D'altronde, ogni film di Cronenberg, in fin dei conti, non asserisce nient'altro se non le enunciazioni per cui non solo 'niente può essere immobile' ma, anche, 'non esistono compartimenti stagni tra realtà e realtà' e 'ogni fenomenologìa del reale è pronta a compenetrarsi con qualsivoglia altra'. In altri termini, ogni opera dell'autore di Toronto non si limita - com'è vero per la maggior parte delle esperienze cinematografiche - a osservare, seppure attentamente, la superficie del reale ma, altresì, tende a incunearsi nelle sinuosità e nelle increspature del dato ontologico, a scoprire e inventare - ma in quest'ambito di discorso i verbi finiscono per essere sinonimi... - nuove parentele tra ciò che, alla vista comune, appare discreto; in definitiva, a dar vita a nuovi assetti ontologici lontani da quelli che conosciamo. Il senso di smarrimento all'uscita della sala è dunque il minimo che possa capitare. In tal senso, raccontare il cinema di Cronenberg, con le mescolanze, le fusioni e le ideazioni di cui si fa portavoce, non è cosa facile, allo stesso modo in cui non è semplice decodificare e rendere agli schemi dell'odierna cultura dominante il cinema più avanzato, quello di David Lynch e di Peter Greenaway, di Stanley Kubrick e, anche, di Quentin Tarantino. Eppure, Cronenberg è metodico. Nei suoi mondi, seziona pezzi di realtà e li fa interagire, per raggiungere stadi di comprensione profonda. Non si abbandona a onirismi confusi e anticlassificatori ma, al contrario, in ogni operazione, produce una sorta di metodo scientifico inusitato, che lo conduce a catturare nuovi ordini del reale nelle loro contraddizioni profonde e a sbattercele in pieno viso.

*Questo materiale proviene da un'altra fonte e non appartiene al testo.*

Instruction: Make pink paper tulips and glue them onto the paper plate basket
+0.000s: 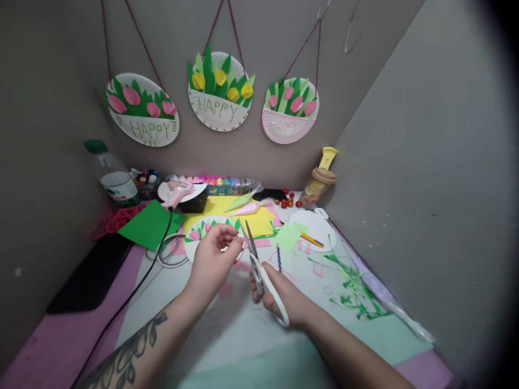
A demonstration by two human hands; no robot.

Salta agli occhi, perciò, un primo tema conduttore di tutta la fimografia cronenberghiana: la sessualità. Cronenberg affronta il sesso da quasi tutti i punti di vista: innanzitutto, vuole togliere al sesso ogni aura romantica e osservarlo nella sua chimica di base, nel motore che lo produce; così, ne Il demone sotto la pelle la sessualità è ridotta a un croguiuolo di pulsioni irrefrenabili, liberate e liberatorie. Ma Cronenberg è anche interessato a esplorare i meccanismi che fanno del sesso una malattia o, per meglio dire, che rendono esplicita la patologia attraverso l'espressione sessuale: così, in Rabid, sete di sangue, il morso di Rose che produce quella sorta di pene ascellare e vampiresco è solo l'inizio di una mutazione che dal microcosmo giungerà a intaccare la sicurezza del macrocosmo, cioè dell'intera società; in Brood - La covata malefica, l'anoressia sessuale di Nola è solo l'emergenza di un disturbo della personalità che affonda le radici nella vita biologica della riproduzione e della conservazione della specie; in M. Butterfly, la sessualità distorta e irregolare è il segno della progressiva e inarrestabile perdita d'identità dei personaggi; in Spider, infine, il sesso si fa tutt'uno con la malattia, la morte e la pulsione di morte, nel classico intreccio, qui rivisitato con sguardo impassibile e diagnostico, di eros e thànatos. Eppure, ci sono infinite altre declinazioni della sessualità, che Cronenberg è deciso a scoprire e disvelare, per estendere la sessualità in quantità e qualità, verso qualcosa di altro da sé: è il caso di Videodrome, ove il sesso comincia a farsi tecnologico, a interessare, cioè, i rapporti tra uomo e macchina, nello specifico tra spettatore e schermo televisivo; o de La mosca, nel quale i nuovi e ossessivi appetiti di Seth Bundle fungono solo da primo segnale del ribaltamento ontologico che investirà il protagonista; oppure di Crash, film-manifesto della sessuologia cronenberghiana, liberata e rimodellata attraverso le esperienze estreme degli incidenti automobilistici, che sprigionano l'energia sessuale dei morti sui corpi pulsanti e caldi degli esseri vivi; infine, di eXistenZ, per il quale il sesso è solo una stringa di codice all'interno di una virtualità biotecnica che si confonde, in modo oramai inestricabile, con la realtà carnale degli uomini.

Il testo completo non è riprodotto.